It is not my purpose to enter at any length into a discussion of the effects of the legislation to which I have referred; but a brief examination of the statistics of the Treasury and a general glance at the state of business throughout the country will, I think, satisfy any impartial inquirer that its results have disappointed the evil prophecies of its opponents and in a large measure realized the hopeful predictions of its friends. Rarely, if ever before, in the history of the country has there been a time when the proceeds of one day's labor or the product of one farmed acre would purchase so large an amount of those things that enter into the living of the masses of the people. I believe that a full test will develop the fact that the tariff act of the Fifty-first Congress is very favorable in its average effect upon the prices of articles entering into common use.

During the twelve months from October 1, 1890, to September 30, 1891, the total value of our foreign commerce (imports and exports combined) was $1,747,806,406, which was the largest of any year in the history of the United States. The largest in any previous year was in 1890, when our commerce amounted to $1,647,139,093, and the last year exceeds this enormous aggregate by over one hundred millions. It is interesting, and to some will be surprising, to know that during the year ending September 30, 1891, our imports of merchandise amounted to $824,715,270, which was an increase of more than eleven million dollars over the value of the imports of the corresponding months of the preceding year, when the imports of merchandise were unusually large in anticipation of the tariff legislation then pending. The average annual value of the imports of merchandise for the ten years from 1881 to 1890 was $692, 186, 522, and during the year ending September 30, 1891, this annual average was exceeded by $132,528,469.

The value of free imports during the twelve months ending September 30, 1891, was $118,092, 387 more than the value of free imports during the corresponding twelve months of the preceding year, and there was during the same period a decrease of $106,846,508 in the value of imports of dutiable merchandise. The percentage of merchandise admitted free of duty during the year to which I have referred, the first under the new tariff, was 48. 18, while during the preceding twelve months, under the old tariff, the percentage was

34.27, an increase of 13.91 per cent. If we take the six months ending September 30 last, which covers the time during which sugars have been admitted free of duty, the per cent of value of merchandise imported free of duty is found to be 55.37, which is a larger percentage of free imports than during any prior fiscal year in the history of the Government.

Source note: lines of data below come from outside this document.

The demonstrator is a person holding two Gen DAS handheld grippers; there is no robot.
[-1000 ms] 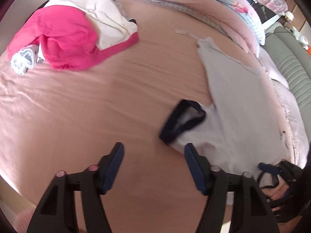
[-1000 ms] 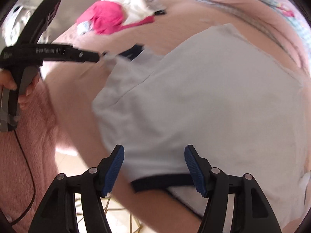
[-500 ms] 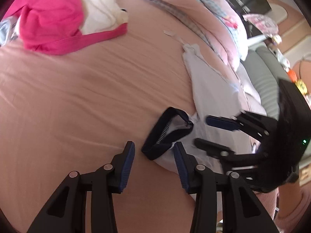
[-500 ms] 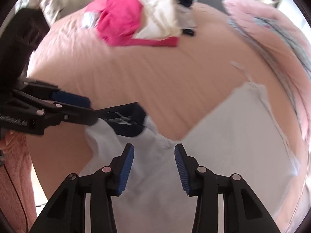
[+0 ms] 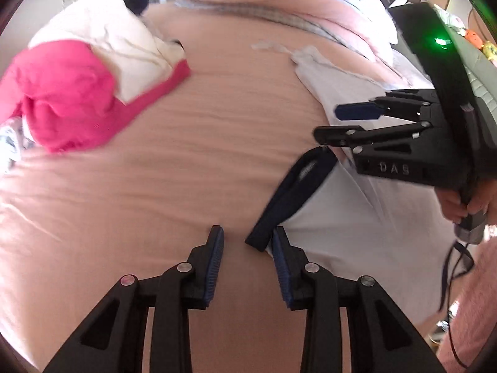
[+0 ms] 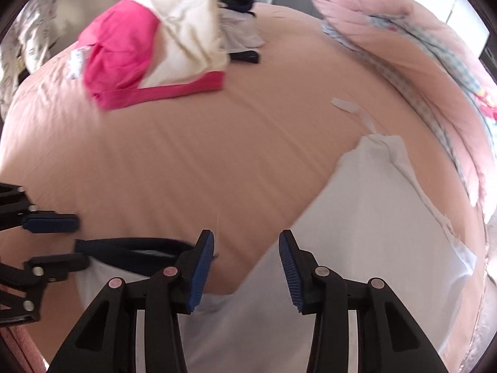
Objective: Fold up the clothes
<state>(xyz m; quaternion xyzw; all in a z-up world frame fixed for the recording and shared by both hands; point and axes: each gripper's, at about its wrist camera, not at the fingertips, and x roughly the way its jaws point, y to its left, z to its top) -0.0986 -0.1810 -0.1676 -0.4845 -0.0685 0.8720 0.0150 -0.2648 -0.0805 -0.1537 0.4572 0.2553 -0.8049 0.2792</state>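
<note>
While both tongs hang low over the bed with the peach-pink sheet (image 5: pixel 174 168), the step in hand seems to be taking hold of the pale grey-white T-shirt with the dark navy collar (image 5: pixel 357 236), so that a first fold can begin. This shirt lies flat on the right part of the bed, between the person's edge and the pink quilt (image 6: pixel 403 49) at the far side.

The left tongs (image 5: pixel 248 259) are closing, but nothing is pinched yet: the low end of the navy collar (image 5: pixel 292 199) lies just beside the right pad and partly in the gap, and the pads do not press on it. The right tongs (image 6: pixel 246 264) are spread, with the slanted edge of the shirt below the gap and no cloth gripped.

In my judgement, the next move calls for lowering each pair until one pad slides under the cloth, then pressing them together on the collar side and on the shoulder side, so both points lift evenly.

The long axis of the shirt runs from the collar, near the person, away to its far corner (image 6: pixel 382 146) beside the quilt. So the neck points toward the person and the hem points away.

The heap of pink and cream clothes (image 5: pixel 77 93) rests well apart, at the far left.
</note>
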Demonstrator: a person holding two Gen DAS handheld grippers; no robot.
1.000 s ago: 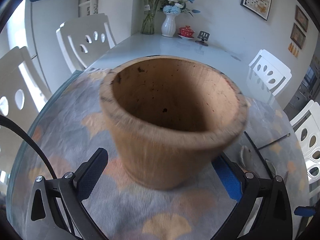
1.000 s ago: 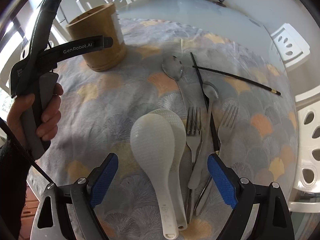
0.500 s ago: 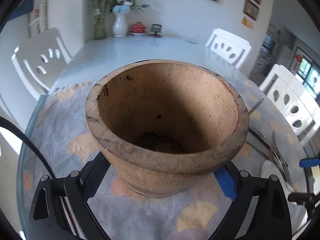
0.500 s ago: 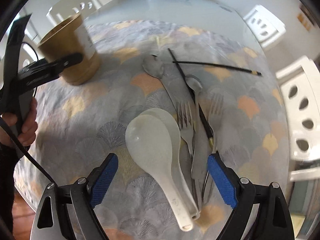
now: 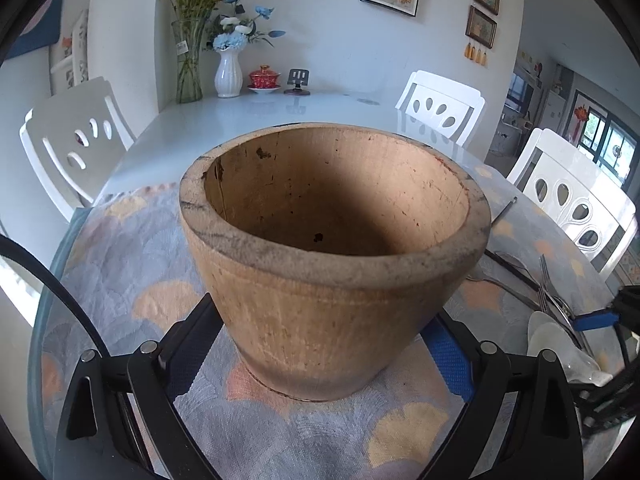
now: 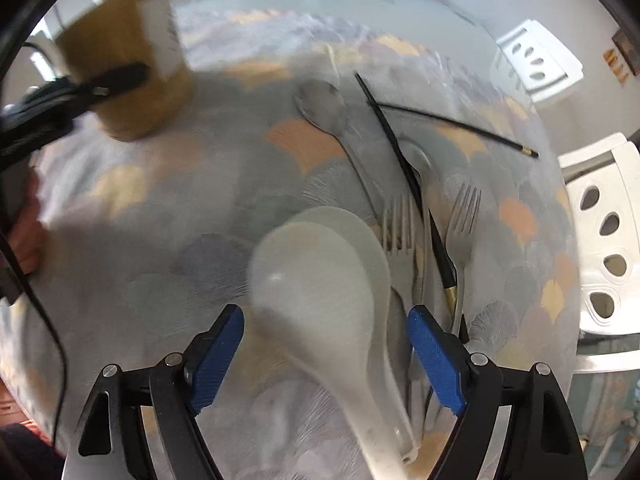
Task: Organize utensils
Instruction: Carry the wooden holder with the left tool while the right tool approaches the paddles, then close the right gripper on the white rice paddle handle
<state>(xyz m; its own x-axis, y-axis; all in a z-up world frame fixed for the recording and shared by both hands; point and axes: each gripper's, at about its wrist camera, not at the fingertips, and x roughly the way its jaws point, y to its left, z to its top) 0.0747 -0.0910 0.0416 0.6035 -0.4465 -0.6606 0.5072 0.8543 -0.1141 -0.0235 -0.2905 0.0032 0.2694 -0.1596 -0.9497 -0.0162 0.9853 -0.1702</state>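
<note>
Behind wooden pot (image 5: 332, 280), tong pads half-hidden

Quick count of what's on the table: one wooden holder (image 5: 332, 280), two white rice paddles (image 6: 320, 288) stacked together, two forks (image 6: 400, 224), two metal spoons (image 6: 324, 108), and two black chopsticks (image 6: 452, 126) crossing near 1 o'clock. Around it, three white chairs (image 5: 440, 108), plus two vases (image 5: 228, 68) at the far end.
</note>
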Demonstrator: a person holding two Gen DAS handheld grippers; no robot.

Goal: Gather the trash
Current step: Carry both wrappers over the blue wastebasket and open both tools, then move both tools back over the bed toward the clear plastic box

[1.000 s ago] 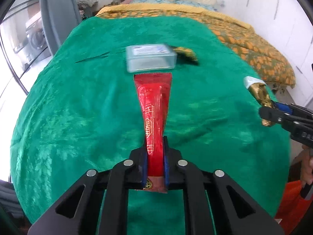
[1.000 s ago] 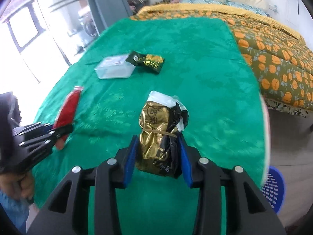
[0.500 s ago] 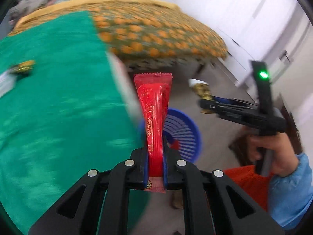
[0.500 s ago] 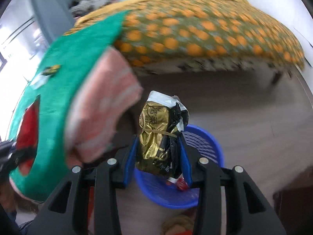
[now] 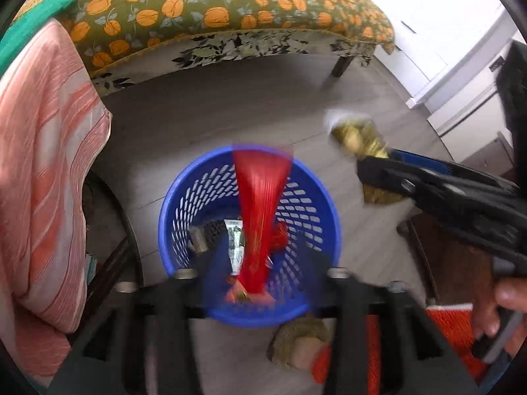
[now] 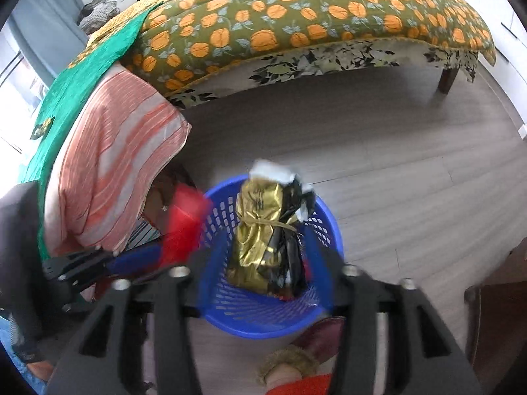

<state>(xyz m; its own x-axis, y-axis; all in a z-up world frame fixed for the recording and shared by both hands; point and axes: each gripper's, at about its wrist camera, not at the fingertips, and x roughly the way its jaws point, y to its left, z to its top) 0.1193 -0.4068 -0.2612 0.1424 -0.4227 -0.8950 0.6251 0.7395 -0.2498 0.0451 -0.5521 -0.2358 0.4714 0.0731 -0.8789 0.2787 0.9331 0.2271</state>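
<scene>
A blue slotted basket [image 5: 171,204] stands on the grey floor, straight below both grippers. My left gripper [image 5: 263,256] hangs over it with its jaws opening. The red wrapper [image 5: 260,204] is blurred between them, clear of both pads. In the right wrist view my right gripper [image 6: 260,250] is opening too. The gold and black wrapper [image 6: 263,230] sits loose between its fingers, above the basket [image 6: 263,326]. Other trash [image 5: 210,233] lies at the basket's bottom. Each gripper also shows in the other's view: the right gripper [image 5: 365,168] and the left gripper [image 6: 154,256].
A bed with an orange-patterned cover [image 5: 230,10] spans the back. A pink-striped cloth [image 5: 42,164] under a green cloth [image 6: 92,62] hangs at the left. A slippered foot [image 5: 303,345] is beside the basket. Dark furniture [image 6: 494,312] stands at the right.
Both grippers swung off the green cloth to above the blue basket and tipped downward. Their jaws, shut on the wrappers before, now stand apart and both wrappers are loose.
</scene>
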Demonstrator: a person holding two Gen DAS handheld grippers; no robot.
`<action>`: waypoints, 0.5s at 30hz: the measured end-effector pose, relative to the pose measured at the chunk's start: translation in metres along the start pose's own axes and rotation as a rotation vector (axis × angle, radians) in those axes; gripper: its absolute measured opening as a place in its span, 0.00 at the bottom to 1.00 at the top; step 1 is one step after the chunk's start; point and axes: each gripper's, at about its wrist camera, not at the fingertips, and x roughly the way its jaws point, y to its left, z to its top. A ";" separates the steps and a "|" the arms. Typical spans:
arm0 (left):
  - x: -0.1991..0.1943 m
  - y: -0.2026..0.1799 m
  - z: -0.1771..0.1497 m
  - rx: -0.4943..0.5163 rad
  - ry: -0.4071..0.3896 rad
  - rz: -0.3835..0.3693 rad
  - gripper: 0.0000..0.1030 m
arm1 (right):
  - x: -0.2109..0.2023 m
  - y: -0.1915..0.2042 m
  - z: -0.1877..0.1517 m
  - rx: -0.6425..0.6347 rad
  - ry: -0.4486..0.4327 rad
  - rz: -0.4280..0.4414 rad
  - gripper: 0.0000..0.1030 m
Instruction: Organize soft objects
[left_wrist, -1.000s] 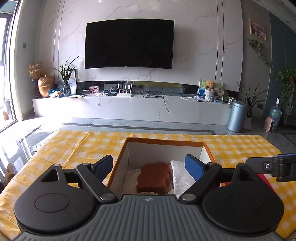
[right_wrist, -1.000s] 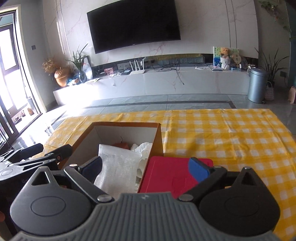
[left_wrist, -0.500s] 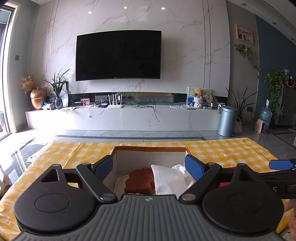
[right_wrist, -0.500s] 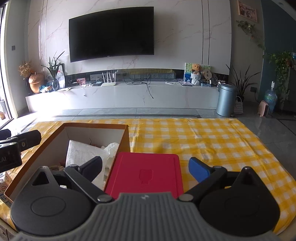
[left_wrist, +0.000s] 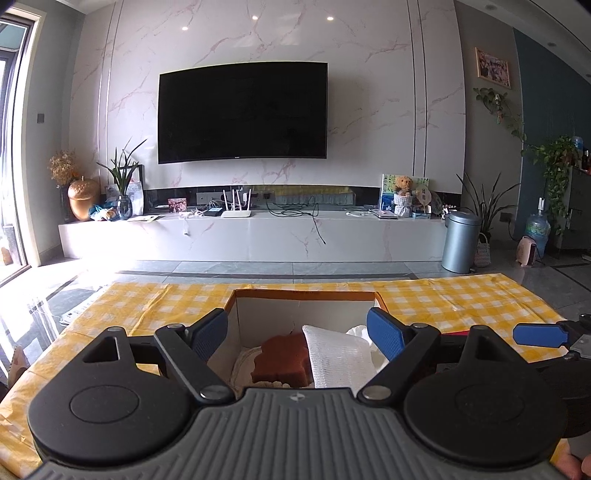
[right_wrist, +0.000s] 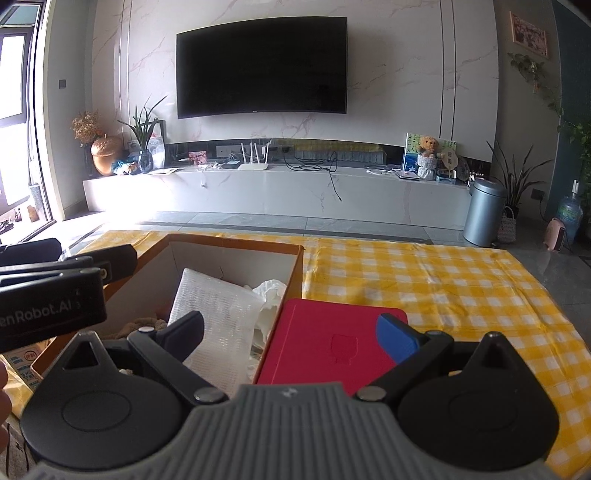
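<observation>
Left wrist view: the left gripper (left_wrist: 297, 334) hovers over the open cardboard box (left_wrist: 306, 293), fingers spread wide and holding nothing. Inside the box, a brown sponge-like block (left_wrist: 282, 358) sits at about 6 o'clock from the box centre, with a white bubble-wrap sheet (left_wrist: 332, 354) touching it at its 3 o'clock and crumpled white tissue (left_wrist: 360, 332) further right. At 3 o'clock in the frame, one blue pad of the right gripper (left_wrist: 539, 335) pokes in.

Right wrist view: the right gripper (right_wrist: 291, 332) has its fingers apart too, empty, straddling the box wall and a red lid (right_wrist: 332, 347) lying flat on the yellow checked tabletop (right_wrist: 443, 280), just beside the box at its 3 o'clock. The soft things look already stowed, so closing the box is likely the step in hand. To do it well: come down squarely on the lid's near edge, pinch firmly, lift level, and keep the bubble wrap tucked below the rim so nothing snags.
</observation>
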 end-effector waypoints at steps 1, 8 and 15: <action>0.000 -0.001 -0.001 0.001 0.002 0.006 0.97 | 0.000 0.000 0.000 0.001 -0.001 0.004 0.95; 0.002 0.001 -0.003 -0.018 0.008 -0.011 0.97 | -0.005 -0.003 0.002 0.005 -0.021 0.021 0.95; 0.002 0.003 -0.004 -0.019 0.004 -0.009 0.97 | -0.006 -0.005 0.001 0.009 -0.023 0.021 0.95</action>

If we turn to exports of merchandise the statistics are full of gratification. The value of such exports of merchandise for the twelve months ending September 30, 1891, was $923,091, 136, while for the corresponding previous twelve months it was $860, 177, 115, an increase of $62,914,021, which is nearly three times the average annual increase of exports of merchandise for the preceding twenty years; this exceeds in amount and value the exports of merchandise. during any year in the history of the Government. The increase in the value of exports of agricultural products during the year referred to over the corresponding twelve months of the prior year was $45,846,197, while the increase in the value of exports of manufactured products was $16,838, 240.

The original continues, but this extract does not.